There’s nothing more annoying than fielding the same question…over and over again. When I was going through my Lithium training, the instructor said that the rule of thumb was that for every person who has a question, you can assume that 25 people have that same question.
That’s where FAQs in your Community help – especially with deflected tickets. When I was a Meetup forum moderator, I kept a cheat sheet of FAQs so that I could copy and paste the answer.
For the Zuora Community, nearly all of the questions are technical; customers usually search Google for their answer, which is why it’s crucial to have FAQs for error messages, security issues, “how tos” and so forth.
Customer Solutions Articles (CSAs)
Since we’re on Lithium, we have our support agents write what we call “Customer Solutions Articles” based on questions asked in their Zendesk tickets. They post the question as the original post, followed by the reply in the subsequent post. Then they mark the reply as an accepted solution. Right now, we don’t showcase our accepted solutions (I know, I know….I’ve logged that request with our IT team), but when we do, those will show up.
CSA Tracking
Each CSA is given a “Customer Solutions Article” label so that I can track the number of label views.
Quality Controlled CSAs
In our first year, we used to have a Q&A process, but that took forever to get something posted so the community would get, at most 5 CSAs posted a month, if the agents didn’t have many fires to put out. The number of views were around 1000 page views/month and the “Customer Solutions Article” label was consistently #1 – not bad for a brand new community!
The problem with this process was that there was a lot of back and forth – checking, editing, rechecking – such that the CSA queue was getting longer and longer and it wasn’t a priority.
Enter…the Kraken!
At the beginning of our 2nd year, the CSA queue got to ~60 pending articles waiting to be quality-checked. So we said “Screw it…let’s just get the articles out there for our customers!” There were some folks who were hesitant on letting incorrect information float around the Community, but my opinion was that it’ll create a great discussion; any engagement is good engagement to a Community Manager, right? 🙂
So, we released the Kraken…

Did all hell break loose? No! Our CSA views skyrocketed to around 4000 views/month!
One can easily assume that a percentage of those views resulted in a deflected ticket as many customers didn’t ask additional questions in the CSAs. We also had very few corrections.
Wait…it gets better!
Requiring CSAs Upon Ticket Closure Results in Metrics of Gold!
If agents posting CSAs at-will increased the article views 4x as much, we should require agents to write a CSA (if it makes sense) before they’re allowed to close a Zendesk ticket. Sounds evil, right?

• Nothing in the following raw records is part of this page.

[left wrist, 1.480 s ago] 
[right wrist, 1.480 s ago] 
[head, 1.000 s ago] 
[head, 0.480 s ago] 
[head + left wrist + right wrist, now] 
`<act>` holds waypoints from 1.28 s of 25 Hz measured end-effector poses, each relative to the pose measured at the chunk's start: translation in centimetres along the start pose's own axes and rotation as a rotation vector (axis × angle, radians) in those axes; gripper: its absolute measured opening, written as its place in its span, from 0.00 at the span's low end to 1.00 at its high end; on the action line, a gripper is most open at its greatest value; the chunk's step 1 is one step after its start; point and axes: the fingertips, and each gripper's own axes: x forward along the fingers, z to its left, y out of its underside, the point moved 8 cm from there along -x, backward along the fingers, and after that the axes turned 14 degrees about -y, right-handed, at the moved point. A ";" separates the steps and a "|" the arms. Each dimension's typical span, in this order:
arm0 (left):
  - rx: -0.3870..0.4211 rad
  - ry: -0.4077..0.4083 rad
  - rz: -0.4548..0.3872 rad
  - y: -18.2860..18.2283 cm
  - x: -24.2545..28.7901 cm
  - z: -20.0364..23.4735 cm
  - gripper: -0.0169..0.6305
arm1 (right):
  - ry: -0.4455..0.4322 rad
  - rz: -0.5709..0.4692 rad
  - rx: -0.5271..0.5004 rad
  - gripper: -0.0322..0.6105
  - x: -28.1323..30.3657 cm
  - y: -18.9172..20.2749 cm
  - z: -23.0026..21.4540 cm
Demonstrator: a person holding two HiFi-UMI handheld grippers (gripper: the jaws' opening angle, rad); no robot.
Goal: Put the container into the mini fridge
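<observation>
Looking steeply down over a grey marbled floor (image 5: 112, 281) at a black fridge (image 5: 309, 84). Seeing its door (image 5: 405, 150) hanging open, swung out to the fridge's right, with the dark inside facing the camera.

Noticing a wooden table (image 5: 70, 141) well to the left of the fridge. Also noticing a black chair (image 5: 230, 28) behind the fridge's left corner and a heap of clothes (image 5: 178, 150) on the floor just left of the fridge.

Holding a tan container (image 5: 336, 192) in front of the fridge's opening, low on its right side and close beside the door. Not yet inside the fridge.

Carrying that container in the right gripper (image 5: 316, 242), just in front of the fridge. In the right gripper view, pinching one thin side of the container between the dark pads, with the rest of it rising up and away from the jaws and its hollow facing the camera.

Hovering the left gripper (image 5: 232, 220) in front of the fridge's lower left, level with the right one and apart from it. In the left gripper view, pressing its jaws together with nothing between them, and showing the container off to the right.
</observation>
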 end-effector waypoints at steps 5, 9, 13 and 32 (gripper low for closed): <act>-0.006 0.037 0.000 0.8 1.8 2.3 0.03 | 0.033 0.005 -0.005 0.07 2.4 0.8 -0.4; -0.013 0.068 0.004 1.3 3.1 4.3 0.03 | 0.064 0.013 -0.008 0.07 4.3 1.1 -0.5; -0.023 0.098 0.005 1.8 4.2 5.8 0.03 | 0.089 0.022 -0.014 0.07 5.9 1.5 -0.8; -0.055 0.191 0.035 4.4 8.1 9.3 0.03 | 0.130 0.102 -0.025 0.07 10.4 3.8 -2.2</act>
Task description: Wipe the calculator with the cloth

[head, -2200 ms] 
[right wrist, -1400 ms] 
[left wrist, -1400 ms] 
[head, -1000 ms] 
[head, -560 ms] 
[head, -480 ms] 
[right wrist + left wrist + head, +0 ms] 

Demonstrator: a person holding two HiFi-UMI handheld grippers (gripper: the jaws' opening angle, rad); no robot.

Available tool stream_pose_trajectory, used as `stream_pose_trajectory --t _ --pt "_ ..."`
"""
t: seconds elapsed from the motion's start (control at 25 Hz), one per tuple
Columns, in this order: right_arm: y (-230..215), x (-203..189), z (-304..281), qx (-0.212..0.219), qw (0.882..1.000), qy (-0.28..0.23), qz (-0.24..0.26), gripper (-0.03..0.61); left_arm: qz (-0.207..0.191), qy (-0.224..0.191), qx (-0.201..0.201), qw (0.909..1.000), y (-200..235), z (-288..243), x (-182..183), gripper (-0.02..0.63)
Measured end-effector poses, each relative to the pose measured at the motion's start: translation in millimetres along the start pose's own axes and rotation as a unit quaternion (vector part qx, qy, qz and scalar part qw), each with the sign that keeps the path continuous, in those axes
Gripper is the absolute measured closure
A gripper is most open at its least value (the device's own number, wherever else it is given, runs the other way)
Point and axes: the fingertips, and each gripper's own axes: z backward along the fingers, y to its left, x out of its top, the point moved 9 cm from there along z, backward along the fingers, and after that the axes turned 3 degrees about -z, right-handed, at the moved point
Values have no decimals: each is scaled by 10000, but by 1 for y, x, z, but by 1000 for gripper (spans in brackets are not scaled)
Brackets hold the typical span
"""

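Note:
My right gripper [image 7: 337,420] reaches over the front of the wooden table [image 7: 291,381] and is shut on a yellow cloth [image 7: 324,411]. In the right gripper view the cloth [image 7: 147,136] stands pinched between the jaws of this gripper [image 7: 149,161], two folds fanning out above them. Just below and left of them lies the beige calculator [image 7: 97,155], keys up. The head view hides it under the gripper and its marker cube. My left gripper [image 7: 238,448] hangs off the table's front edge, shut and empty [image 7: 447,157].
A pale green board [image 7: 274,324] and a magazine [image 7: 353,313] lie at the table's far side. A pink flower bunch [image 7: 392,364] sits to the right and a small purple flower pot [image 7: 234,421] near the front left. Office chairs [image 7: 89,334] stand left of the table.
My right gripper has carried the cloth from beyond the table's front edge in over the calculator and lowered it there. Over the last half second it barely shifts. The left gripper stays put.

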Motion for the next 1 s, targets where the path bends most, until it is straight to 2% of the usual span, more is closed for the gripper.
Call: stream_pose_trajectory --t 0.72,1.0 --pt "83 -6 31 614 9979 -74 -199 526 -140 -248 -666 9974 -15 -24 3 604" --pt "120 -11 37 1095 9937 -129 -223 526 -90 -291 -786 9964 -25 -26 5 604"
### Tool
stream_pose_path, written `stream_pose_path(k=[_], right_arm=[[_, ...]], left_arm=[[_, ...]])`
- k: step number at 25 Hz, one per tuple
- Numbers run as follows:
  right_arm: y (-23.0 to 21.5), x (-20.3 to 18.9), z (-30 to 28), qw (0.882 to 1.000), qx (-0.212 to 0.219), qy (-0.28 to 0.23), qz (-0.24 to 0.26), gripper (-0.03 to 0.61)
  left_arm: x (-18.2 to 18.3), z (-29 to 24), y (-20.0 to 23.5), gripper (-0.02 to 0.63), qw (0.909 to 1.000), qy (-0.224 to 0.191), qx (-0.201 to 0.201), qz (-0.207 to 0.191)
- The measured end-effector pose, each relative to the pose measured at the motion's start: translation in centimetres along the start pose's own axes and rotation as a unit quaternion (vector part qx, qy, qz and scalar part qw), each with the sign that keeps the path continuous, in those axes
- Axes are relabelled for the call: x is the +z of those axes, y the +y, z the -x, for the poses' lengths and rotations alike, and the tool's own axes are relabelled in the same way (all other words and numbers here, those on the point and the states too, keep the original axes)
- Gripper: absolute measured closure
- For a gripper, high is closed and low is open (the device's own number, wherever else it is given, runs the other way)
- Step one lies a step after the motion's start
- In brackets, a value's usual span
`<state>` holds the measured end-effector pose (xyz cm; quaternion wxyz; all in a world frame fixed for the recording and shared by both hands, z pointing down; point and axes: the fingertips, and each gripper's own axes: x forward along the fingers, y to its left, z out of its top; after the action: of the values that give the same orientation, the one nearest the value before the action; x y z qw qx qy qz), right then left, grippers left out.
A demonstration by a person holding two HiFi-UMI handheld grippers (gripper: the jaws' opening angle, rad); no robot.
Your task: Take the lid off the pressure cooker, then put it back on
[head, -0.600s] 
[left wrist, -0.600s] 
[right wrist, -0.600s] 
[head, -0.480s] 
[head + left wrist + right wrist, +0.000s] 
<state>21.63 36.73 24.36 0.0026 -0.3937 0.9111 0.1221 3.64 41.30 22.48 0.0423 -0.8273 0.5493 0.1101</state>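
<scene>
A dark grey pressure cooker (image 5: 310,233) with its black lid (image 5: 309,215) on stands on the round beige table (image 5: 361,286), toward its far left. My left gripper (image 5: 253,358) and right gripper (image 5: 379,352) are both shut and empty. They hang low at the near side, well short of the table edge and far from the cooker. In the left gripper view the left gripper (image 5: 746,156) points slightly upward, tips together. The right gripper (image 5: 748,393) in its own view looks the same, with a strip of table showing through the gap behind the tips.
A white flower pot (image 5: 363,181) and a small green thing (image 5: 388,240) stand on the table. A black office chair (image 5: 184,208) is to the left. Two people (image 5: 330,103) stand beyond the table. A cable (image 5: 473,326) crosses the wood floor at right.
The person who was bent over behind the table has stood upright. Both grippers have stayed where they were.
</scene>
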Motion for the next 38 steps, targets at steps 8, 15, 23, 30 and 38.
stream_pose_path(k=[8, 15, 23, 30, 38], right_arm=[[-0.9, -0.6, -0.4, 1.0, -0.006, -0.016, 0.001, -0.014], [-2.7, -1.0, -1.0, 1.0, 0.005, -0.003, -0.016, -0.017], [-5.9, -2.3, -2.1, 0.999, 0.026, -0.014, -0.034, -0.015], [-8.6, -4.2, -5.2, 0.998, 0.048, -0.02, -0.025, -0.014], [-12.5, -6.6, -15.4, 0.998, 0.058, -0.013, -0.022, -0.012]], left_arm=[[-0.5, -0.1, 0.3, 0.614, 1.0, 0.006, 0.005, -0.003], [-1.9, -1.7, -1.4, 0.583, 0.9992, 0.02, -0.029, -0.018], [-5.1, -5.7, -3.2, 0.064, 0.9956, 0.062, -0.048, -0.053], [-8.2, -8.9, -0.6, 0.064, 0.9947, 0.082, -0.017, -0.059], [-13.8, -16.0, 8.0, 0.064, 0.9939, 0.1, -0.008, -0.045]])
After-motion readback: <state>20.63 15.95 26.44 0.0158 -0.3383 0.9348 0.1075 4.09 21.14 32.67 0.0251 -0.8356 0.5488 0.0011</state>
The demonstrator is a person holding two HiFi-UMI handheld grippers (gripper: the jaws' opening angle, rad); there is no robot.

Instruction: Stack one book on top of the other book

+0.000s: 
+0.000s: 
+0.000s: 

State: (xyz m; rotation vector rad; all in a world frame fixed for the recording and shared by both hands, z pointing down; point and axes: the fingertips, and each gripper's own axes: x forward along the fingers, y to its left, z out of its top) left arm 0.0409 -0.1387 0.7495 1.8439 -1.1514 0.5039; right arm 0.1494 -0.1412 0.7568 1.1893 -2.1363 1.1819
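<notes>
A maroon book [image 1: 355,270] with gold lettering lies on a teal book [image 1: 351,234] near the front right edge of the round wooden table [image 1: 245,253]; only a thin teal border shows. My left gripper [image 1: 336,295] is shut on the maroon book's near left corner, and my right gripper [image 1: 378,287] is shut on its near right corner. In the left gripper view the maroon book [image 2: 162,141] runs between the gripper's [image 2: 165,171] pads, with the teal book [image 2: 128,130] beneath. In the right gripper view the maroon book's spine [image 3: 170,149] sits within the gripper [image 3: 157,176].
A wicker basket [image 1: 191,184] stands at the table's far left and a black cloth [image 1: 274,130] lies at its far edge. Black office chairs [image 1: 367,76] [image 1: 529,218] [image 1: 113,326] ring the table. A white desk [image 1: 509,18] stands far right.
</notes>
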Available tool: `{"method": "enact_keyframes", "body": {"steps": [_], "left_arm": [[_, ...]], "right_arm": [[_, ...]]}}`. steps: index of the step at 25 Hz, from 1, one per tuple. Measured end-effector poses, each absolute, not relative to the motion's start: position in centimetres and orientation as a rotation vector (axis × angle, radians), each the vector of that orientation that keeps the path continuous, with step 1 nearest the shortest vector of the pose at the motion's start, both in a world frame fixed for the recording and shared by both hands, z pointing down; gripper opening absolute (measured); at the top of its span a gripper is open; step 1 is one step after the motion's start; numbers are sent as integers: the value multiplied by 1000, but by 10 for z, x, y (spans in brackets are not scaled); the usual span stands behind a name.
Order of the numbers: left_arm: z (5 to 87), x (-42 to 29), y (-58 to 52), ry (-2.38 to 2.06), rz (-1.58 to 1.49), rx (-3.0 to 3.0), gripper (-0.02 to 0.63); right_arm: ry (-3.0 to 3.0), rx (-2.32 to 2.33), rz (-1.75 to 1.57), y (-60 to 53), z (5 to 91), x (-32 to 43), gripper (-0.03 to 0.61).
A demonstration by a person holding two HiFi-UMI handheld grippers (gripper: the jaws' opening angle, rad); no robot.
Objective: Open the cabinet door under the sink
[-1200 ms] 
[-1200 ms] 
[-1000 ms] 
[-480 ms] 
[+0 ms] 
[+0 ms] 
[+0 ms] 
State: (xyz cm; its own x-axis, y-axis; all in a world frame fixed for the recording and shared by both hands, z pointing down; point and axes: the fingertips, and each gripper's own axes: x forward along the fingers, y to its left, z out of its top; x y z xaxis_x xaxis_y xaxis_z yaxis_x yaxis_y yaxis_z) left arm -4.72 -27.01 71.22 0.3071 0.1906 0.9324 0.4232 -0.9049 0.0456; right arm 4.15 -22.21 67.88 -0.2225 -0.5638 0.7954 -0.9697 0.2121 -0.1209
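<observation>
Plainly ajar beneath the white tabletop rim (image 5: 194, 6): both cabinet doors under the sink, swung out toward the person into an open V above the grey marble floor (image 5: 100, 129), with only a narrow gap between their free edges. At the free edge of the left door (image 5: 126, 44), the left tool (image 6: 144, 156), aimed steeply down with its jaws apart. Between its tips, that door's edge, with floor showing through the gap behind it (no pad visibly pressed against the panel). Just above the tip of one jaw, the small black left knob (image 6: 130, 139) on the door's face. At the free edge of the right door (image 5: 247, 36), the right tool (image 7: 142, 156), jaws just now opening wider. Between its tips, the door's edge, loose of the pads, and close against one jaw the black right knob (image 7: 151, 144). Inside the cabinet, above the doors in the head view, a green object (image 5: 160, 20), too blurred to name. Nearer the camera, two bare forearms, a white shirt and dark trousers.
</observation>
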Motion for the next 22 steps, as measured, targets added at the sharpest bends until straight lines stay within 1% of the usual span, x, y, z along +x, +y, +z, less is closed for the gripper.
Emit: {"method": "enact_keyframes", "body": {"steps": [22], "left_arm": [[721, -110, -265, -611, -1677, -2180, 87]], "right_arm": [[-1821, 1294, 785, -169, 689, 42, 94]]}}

We followed this process for a few months (no more than 2 quarters) and the Community was overflowing with CSAs. Imagine how many tickets an agent sees a week and translate those tickets into CSAs. It was awesome and the metrics supported it.
One month prior to this requirement, CSA labels were seeing an average of 4000 page views/month. The month after, CSAs skyrocketed to 7000 page views/month.
While these numbers are impressive, we found that agents were getting burnt out and a little sloppy writing their CSAs, so we went back to posting articles at-will. Still, our CSA metrics hang out around the upper 7000 page views/month.
FAQs are Your Best Friend
It takes time to build up a FAQ, but the payoff is well worth the effort. Our agents were reporting that customers were asking fewer lower-hanging fruit type of questions, which made their job more interesting and customers were getting their questions answered.
Start out with 10 FAQs and built it up from there. Remember that browsers will crawl your site when people Google their questions so keep SEO in mind.